• _Task directions_: Starting with the line with "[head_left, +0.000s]" in the entries below and going on through the line with "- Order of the", output every line exactly and nothing more. No pictures.
-----
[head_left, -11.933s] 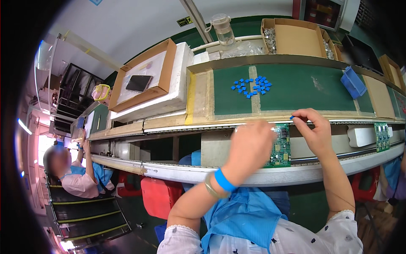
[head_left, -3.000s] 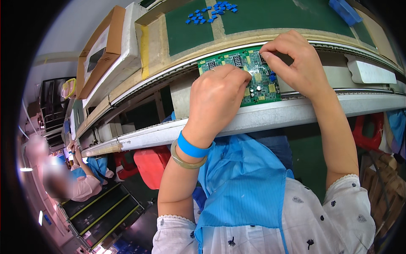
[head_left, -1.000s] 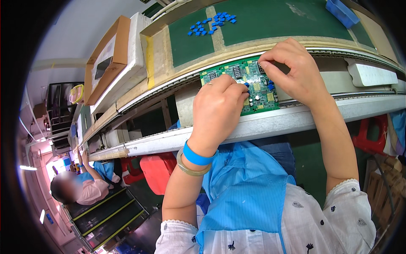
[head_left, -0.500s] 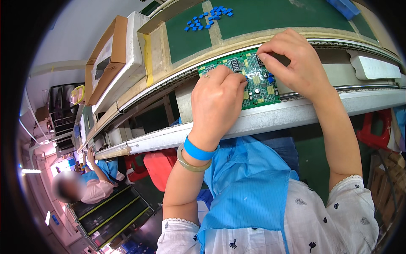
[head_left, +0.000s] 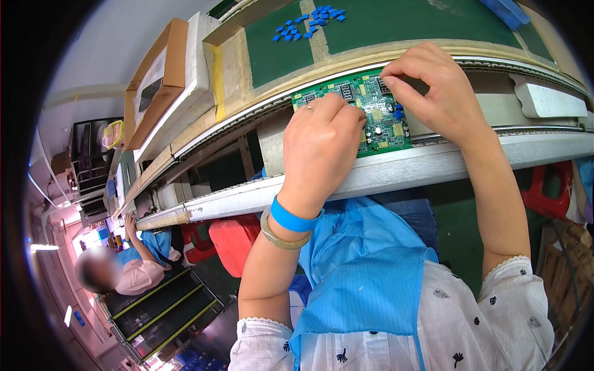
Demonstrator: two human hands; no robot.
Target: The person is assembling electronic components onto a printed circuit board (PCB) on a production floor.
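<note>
A green circuit board (head_left: 385,131) lies across the conveyor rails, carrying dark digit displays (head_left: 346,93), pale yellow patches and small blue components (head_left: 398,112) near its right edge. My left hand (head_left: 323,148) is closed over the board's left part, fingers curled down onto it; whatever its fingertips hold is hidden. At the far right corner, my right hand (head_left: 433,93) has thumb and index finger pinched together beside a display. I cannot make out what is between them.
Loose blue components (head_left: 309,25) lie scattered on the green mat beyond the rail. A blue bin (head_left: 507,12) is at the far right, an open cardboard box (head_left: 154,83) at the left. A white block (head_left: 549,99) sits by the right rail. Another person (head_left: 139,269) works at the far left.
The blue piece that showed by my left fingertips is now out of sight. Both hands and the board have shifted very slightly to the right in view.
</note>
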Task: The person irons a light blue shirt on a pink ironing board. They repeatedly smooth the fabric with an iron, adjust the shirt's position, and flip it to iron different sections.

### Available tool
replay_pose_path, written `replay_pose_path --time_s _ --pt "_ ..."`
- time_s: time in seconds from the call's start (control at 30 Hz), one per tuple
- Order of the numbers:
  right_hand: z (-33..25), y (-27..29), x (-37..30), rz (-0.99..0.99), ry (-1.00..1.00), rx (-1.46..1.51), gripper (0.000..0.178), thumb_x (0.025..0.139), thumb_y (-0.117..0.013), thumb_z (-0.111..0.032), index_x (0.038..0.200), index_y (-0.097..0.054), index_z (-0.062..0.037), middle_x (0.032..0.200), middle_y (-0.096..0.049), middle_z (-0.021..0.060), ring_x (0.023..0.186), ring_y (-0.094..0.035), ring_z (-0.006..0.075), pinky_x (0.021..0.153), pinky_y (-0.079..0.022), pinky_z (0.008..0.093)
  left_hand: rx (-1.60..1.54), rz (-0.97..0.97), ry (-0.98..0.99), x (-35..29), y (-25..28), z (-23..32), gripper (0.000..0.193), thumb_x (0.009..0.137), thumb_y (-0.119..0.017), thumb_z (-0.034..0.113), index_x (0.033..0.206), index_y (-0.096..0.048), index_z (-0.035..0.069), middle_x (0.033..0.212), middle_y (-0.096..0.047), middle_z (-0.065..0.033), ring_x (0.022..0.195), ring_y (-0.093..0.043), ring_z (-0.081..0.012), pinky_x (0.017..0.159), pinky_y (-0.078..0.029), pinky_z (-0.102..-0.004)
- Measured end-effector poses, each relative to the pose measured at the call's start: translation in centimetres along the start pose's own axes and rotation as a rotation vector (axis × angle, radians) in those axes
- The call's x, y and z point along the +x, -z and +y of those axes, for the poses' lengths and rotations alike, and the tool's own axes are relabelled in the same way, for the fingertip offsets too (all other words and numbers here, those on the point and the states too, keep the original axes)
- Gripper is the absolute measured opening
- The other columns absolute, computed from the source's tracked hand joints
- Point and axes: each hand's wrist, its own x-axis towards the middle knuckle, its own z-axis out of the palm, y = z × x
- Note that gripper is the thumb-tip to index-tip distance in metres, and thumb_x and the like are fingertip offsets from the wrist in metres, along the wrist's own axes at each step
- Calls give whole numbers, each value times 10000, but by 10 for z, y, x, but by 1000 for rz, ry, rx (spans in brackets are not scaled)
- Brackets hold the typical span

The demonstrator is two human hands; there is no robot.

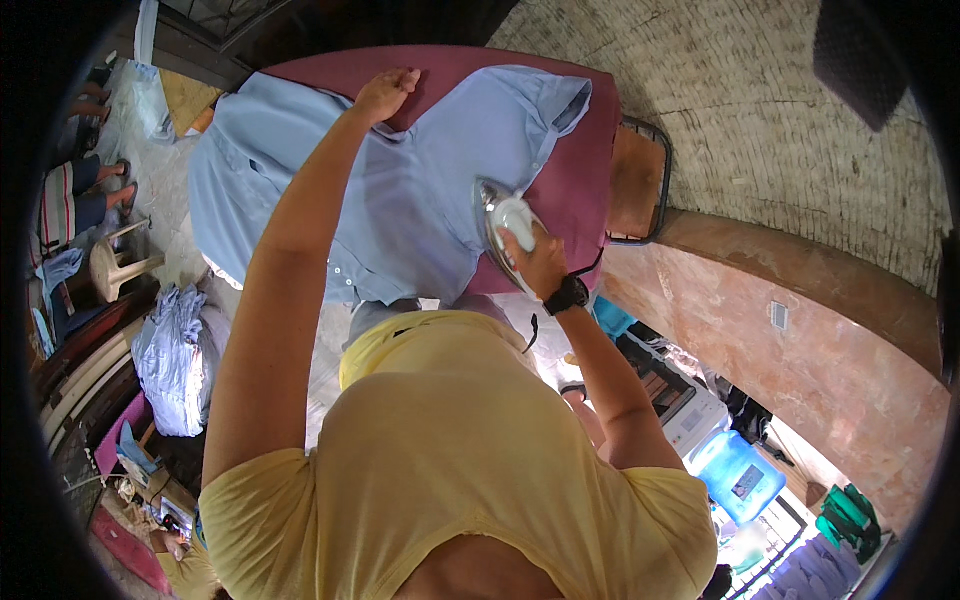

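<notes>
A light blue button shirt (425, 215) lies spread over a maroon-covered ironing board (440, 75). In my right hand (540, 262) is the handle of a white and silver clothes iron (512, 215). The iron rests at the shirt's right edge, beside bare maroon cover, its tip pointing away from me. My left hand (388, 95) reaches to the far side of the board, at the shirt's upper edge, with its fingers extended and nothing seen in them. Buttons show along the shirt's near edge and near its collar end at the right.
A brown board in a metal frame (637, 185) sticks out at the board's right end, beside a stone-patterned wall (780, 290). To the left are a beige plastic chair (120, 262), bagged blue clothes (175, 360) and people's legs. A blue water jug (738, 475) stands at lower right.
</notes>
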Motion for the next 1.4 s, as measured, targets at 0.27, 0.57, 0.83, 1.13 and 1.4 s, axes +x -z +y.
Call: replay_pose_path --time_s 0.27,0.57,0.83,1.13,1.4 --pt "-51 -18 122 345 -182 97 617 899 -555 -579 1016 -681 13 932 -688 254 946 -655 424 808 -506 466 -77 256 -119 5 -15 -12 602 991 -355 558 994 -638 27 1038 -663 -164 1040 -595 -342 935 -432 -401" --pt "-62 -21 111 501 -184 222 695 884 -547 -619 964 -672 60 931 -677 286 952 -653 441 832 -508 476 7 64 14 5 -8 -11 665 979 -276 598 1305 -555 89 1338 -556 -155 1263 -484 -340 1060 -374 -423" --pt "-63 -30 111 469 -199 179 619 902 -540 -586 1074 -685 -9 972 -684 257 996 -654 396 859 -499 449 -23 143 -32 3 -11 -12 645 979 -287 583 1206 -588 59 1280 -581 -180 1219 -503 -368 1020 -397 -439" --pt "-67 -10 157 202 -130 138 617 868 -592 -597 966 -707 1 878 -687 251 868 -680 395 765 -517 453 26 239 -91 6 -18 -20 652 982 -303 573 1247 -587 50 1296 -582 -169 1247 -495 -346 1061 -368 -429" --pt "-78 -33 132 58 96 46 602 864 -593 -584 981 -703 -4 880 -688 245 877 -675 408 757 -535 452 6 108 -42 2 -4 -4 667 990 -262 571 1256 -582 49 1325 -558 -182 1267 -477 -352 1062 -370 -422"
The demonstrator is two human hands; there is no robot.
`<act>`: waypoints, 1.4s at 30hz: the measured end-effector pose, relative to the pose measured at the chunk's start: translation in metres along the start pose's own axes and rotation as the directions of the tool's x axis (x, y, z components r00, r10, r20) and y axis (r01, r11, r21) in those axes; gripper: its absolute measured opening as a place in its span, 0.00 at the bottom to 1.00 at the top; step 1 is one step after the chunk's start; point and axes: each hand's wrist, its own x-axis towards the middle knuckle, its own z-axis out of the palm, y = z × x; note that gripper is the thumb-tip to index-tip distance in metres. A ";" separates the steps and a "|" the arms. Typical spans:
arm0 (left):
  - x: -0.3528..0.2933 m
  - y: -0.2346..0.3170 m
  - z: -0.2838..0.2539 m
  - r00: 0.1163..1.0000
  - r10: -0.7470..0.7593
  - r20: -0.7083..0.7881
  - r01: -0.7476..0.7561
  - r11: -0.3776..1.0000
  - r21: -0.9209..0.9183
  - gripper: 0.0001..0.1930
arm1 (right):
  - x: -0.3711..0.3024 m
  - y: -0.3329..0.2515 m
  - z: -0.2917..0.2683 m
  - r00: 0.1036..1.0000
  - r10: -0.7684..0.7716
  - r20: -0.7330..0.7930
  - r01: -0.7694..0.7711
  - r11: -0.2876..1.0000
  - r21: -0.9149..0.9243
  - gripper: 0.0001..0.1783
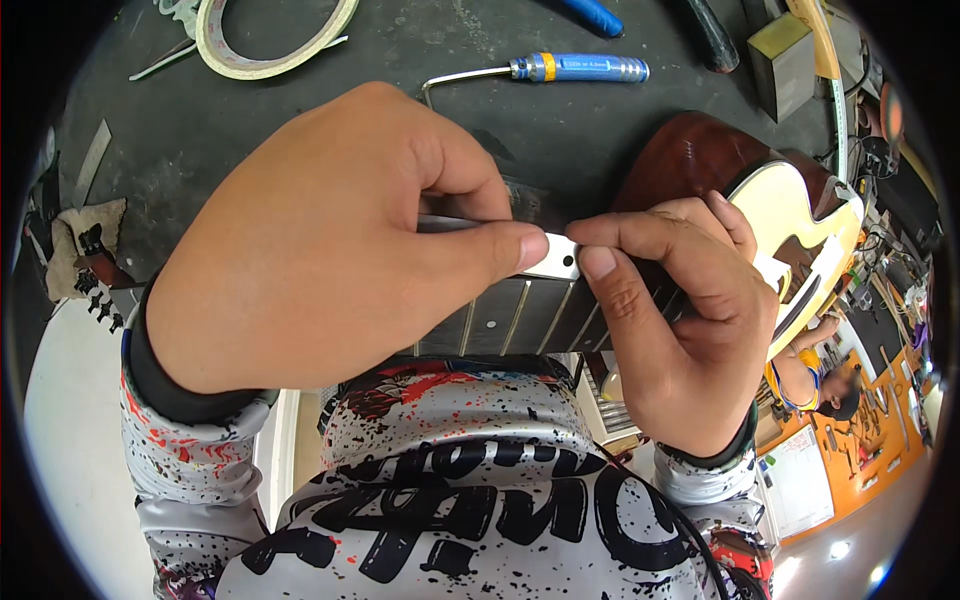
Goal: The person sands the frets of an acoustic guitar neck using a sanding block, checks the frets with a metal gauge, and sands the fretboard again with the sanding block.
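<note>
A guitar lies across in front of me, its dark fretboard (490, 325) with metal frets under my hands and its pale-topped body (845, 225) to the right. Above the fretboard is a flat, shiny metal strip (550, 263) with a round hole near its end. My left hand (320, 240) pinches this strip between thumb and bent index finger, covering most of its length. At the strip's right end, the thumb and index finger of my right hand (690, 310) close on the tip, while the other fingers curl inward. Whether the strip touches the frets is hidden.
A blue-handled driver with a bent shaft (580, 67) lies beyond my hands, near a tape roll (345, 22). A black handle (708, 38) and a metal block (785, 75) stand at the far right. A crumpled cloth (75, 240) is left; another person (805, 375) is right.
</note>
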 end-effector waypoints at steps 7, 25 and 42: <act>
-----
• _Response for this exercise_:
[head_left, +0.000s] 
Demonstrator: two human hands; no robot.
Target: The person is assembling electronic components onto a printed circuit board (PCB) on a production floor.
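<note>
A green circuit board (head_left: 385,131) lies across the conveyor rails, carrying dark digit displays (head_left: 346,93), pale yellow patches and small blue components (head_left: 398,112) near its right edge. My left hand (head_left: 323,148) is closed over the board's left part, fingers curled down onto it; whatever its fingertips hold is hidden. At the far right corner, my right hand (head_left: 433,93) has thumb and index finger pinched together beside a display. I cannot make out what is between them.
Loose blue components (head_left: 309,25) lie scattered on the green mat beyond the rail. A blue bin (head_left: 507,12) is at the far right, an open cardboard box (head_left: 154,83) at the left. A white block (head_left: 549,99) sits by the right rail. Another person (head_left: 139,269) works at the far left.
The blue piece that showed by my left fingertips is now out of sight. Both hands and the board have shifted very slightly to the right in view.
</note>
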Task: The person irons a light blue shirt on a pink ironing board. They repeatedly smooth the fabric with an iron, adjust the shirt's position, and flip it to iron different sections.

### Available tool
replay_pose_path, written `replay_pose_path --time_s _ --pt "_ ..."`
- time_s: time in seconds from the call's start (control at 30 Hz), one per tuple
- Order of the numbers:

The output contains nothing more.